# Source data:

..........

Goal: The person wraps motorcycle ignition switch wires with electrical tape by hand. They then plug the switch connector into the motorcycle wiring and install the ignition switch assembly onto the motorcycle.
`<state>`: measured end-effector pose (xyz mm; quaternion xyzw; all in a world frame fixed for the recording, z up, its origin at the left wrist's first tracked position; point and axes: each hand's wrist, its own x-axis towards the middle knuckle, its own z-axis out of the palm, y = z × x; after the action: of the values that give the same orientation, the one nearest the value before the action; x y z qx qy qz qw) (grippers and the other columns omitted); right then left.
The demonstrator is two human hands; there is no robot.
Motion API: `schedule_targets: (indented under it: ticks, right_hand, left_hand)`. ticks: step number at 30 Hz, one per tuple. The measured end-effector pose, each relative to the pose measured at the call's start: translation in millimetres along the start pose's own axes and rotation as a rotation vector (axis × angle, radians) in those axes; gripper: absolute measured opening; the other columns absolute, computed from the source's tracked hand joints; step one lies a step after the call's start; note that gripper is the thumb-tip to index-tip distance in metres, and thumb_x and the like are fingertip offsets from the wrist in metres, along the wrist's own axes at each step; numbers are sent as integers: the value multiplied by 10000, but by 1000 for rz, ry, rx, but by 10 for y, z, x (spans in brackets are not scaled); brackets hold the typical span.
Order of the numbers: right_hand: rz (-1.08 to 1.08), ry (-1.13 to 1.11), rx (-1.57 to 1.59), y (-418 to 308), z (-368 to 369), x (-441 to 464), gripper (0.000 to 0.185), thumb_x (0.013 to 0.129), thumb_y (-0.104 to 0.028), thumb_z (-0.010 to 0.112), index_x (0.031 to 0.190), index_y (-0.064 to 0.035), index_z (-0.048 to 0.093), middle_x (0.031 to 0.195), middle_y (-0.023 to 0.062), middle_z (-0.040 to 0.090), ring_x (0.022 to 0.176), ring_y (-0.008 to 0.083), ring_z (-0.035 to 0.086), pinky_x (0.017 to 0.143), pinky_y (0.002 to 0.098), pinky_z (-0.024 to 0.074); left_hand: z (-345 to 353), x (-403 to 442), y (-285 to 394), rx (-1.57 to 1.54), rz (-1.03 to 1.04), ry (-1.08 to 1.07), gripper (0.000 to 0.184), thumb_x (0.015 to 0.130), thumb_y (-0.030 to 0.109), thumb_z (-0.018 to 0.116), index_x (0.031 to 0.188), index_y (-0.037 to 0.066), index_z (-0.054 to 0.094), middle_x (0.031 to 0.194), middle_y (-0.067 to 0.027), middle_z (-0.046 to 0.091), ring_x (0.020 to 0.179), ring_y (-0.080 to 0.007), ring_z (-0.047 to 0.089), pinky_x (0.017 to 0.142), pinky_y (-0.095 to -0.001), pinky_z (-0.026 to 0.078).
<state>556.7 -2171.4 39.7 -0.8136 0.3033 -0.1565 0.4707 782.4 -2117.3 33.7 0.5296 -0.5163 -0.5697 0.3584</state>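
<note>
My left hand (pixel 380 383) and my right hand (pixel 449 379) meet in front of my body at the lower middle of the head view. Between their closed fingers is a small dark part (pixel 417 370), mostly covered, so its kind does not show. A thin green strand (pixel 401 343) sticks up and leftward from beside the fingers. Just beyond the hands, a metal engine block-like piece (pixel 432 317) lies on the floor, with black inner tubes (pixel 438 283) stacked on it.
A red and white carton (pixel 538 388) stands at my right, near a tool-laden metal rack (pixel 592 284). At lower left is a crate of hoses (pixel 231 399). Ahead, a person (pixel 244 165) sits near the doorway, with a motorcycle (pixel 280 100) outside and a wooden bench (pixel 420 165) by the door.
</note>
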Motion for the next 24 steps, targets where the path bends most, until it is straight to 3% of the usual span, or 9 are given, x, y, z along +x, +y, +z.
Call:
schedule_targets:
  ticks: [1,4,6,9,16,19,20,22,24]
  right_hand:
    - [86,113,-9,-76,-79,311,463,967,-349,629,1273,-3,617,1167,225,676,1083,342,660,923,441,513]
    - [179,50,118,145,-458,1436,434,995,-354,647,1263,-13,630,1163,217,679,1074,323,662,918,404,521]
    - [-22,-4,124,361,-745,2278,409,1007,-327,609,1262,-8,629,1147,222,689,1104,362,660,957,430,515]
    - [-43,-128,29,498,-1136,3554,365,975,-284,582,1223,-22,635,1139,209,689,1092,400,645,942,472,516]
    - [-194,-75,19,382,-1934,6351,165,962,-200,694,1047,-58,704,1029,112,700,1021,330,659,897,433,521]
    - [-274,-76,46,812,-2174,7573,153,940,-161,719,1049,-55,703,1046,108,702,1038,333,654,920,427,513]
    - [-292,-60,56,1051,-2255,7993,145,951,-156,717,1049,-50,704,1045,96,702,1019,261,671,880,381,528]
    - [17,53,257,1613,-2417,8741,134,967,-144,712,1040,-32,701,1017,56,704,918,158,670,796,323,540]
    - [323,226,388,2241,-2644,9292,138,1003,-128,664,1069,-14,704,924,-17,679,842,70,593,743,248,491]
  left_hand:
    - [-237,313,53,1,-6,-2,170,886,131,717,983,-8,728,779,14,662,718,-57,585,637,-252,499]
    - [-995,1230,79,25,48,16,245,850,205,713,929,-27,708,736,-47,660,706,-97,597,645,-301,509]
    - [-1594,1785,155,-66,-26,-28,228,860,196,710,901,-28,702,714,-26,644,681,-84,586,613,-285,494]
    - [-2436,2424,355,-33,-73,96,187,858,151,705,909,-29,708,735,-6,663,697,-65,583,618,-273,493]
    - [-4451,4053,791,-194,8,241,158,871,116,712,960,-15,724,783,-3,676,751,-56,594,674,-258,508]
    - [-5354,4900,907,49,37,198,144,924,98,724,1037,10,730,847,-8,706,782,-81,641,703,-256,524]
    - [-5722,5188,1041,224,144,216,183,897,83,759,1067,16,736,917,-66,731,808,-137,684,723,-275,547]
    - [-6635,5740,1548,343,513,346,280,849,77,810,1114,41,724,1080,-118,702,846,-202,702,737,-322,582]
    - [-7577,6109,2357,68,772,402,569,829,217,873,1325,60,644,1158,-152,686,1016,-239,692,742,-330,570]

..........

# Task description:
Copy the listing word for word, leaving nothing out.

# Problem solution:
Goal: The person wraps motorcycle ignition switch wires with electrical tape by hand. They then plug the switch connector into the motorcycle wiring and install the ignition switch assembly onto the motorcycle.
`<state>`: measured end-effector pose (xyz mm; quaternion xyzw; all in a world frame fixed for the recording, z up, its origin at the left wrist's first tracked position; point and axes: each hand's wrist, its own x-axis towards the middle knuckle, its own z-axis out of the palm, y = z × x; after the action: of the values that give the same orientation, the one nearest the value before the action; x y z qx qy qz qw) (grippers and the other columns omitted); right then left.
The demonstrator is two human hands; there is no robot.
Motion API: `schedule_targets: (indented under it: ticks, right_hand, left_hand)`. ticks: step number at 30 Hz, one per tuple. The measured end-effector pose, each relative to the pose measured at the call's start: translation in millimetres along the start pose's own axes and rotation as a rotation vector (axis × angle, radians) in those axes; gripper: absolute measured opening; the other columns absolute, computed from the source's tracked hand joints; step one lies a step after the call's start; note that gripper is the thumb-tip to index-tip distance in metres, and thumb_x and the like are fingertip offsets from the wrist in metres, along the wrist's own axes at each step; numbers are sent as integers: the value multiplied by 10000, but by 1000 for rz, ry, rx, but by 10 for y, z, x (spans in brackets are not scaled); brackets hold the typical span.
Order of the numbers: right_hand: rz (-1.08 to 1.08), ry (-1.13 to 1.11), rx (-1.57 to 1.59), y (-418 to 308), z (-368 to 369), x (-441 to 464), gripper (0.000 to 0.185), thumb_x (0.013 to 0.129), thumb_y (-0.104 to 0.028), thumb_z (-0.010 to 0.112), index_x (0.031 to 0.190), index_y (-0.064 to 0.035), index_z (-0.048 to 0.093), middle_x (0.031 to 0.195), middle_y (-0.023 to 0.062), middle_z (-0.040 to 0.090), ring_x (0.022 to 0.176), ring_y (-0.008 to 0.083), ring_z (-0.035 to 0.086), pinky_x (0.017 to 0.143), pinky_y (0.002 to 0.098), pinky_z (-0.024 to 0.074); left_hand: z (-345 to 353), x (-403 to 442), y (-285 to 394), rx (-1.57 to 1.54), rz (-1.03 to 1.04), ry (-1.08 to 1.07), gripper (0.000 to 0.184), thumb_x (0.015 to 0.130), thumb_y (-0.030 to 0.109), thumb_z (-0.018 to 0.116), index_x (0.031 to 0.188), index_y (-0.037 to 0.066), index_z (-0.054 to 0.094), middle_x (0.031 to 0.194), middle_y (-0.067 to 0.027), middle_z (-0.046 to 0.091), ring_x (0.020 to 0.179), ring_y (-0.080 to 0.007), ring_z (-0.047 to 0.089), pinky_x (0.017 to 0.142), pinky_y (-0.095 to -0.001), pinky_z (-0.026 to 0.078).
<state>556.7 -2171.4 39.7 -0.8136 0.3033 -0.1565 0.4707 782.4 -2117.3 33.7 0.5296 -0.5163 -0.5697 0.3584</state>
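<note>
My left hand (pixel 380 383) and my right hand (pixel 449 379) meet in front of my body at the lower middle of the head view. Between their closed fingers is a small dark part (pixel 417 370), mostly covered, so its kind does not show. A thin green strand (pixel 401 343) sticks up and leftward from beside the fingers. Just beyond the hands, a metal engine block-like piece (pixel 432 317) lies on the floor, with black inner tubes (pixel 438 283) stacked on it.
A red and white carton (pixel 538 388) stands at my right, near a tool-laden metal rack (pixel 592 284). At lower left is a crate of hoses (pixel 231 399). Ahead, a person (pixel 244 165) sits near the doorway, with a motorcycle (pixel 280 100) outside and a wooden bench (pixel 420 165) by the door.
</note>
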Motion for the next 24 steps, targets where the path bends most, until it is straight to 3% of the usual span, or 9 are given, x, y, z along +x, +y, +z.
Call:
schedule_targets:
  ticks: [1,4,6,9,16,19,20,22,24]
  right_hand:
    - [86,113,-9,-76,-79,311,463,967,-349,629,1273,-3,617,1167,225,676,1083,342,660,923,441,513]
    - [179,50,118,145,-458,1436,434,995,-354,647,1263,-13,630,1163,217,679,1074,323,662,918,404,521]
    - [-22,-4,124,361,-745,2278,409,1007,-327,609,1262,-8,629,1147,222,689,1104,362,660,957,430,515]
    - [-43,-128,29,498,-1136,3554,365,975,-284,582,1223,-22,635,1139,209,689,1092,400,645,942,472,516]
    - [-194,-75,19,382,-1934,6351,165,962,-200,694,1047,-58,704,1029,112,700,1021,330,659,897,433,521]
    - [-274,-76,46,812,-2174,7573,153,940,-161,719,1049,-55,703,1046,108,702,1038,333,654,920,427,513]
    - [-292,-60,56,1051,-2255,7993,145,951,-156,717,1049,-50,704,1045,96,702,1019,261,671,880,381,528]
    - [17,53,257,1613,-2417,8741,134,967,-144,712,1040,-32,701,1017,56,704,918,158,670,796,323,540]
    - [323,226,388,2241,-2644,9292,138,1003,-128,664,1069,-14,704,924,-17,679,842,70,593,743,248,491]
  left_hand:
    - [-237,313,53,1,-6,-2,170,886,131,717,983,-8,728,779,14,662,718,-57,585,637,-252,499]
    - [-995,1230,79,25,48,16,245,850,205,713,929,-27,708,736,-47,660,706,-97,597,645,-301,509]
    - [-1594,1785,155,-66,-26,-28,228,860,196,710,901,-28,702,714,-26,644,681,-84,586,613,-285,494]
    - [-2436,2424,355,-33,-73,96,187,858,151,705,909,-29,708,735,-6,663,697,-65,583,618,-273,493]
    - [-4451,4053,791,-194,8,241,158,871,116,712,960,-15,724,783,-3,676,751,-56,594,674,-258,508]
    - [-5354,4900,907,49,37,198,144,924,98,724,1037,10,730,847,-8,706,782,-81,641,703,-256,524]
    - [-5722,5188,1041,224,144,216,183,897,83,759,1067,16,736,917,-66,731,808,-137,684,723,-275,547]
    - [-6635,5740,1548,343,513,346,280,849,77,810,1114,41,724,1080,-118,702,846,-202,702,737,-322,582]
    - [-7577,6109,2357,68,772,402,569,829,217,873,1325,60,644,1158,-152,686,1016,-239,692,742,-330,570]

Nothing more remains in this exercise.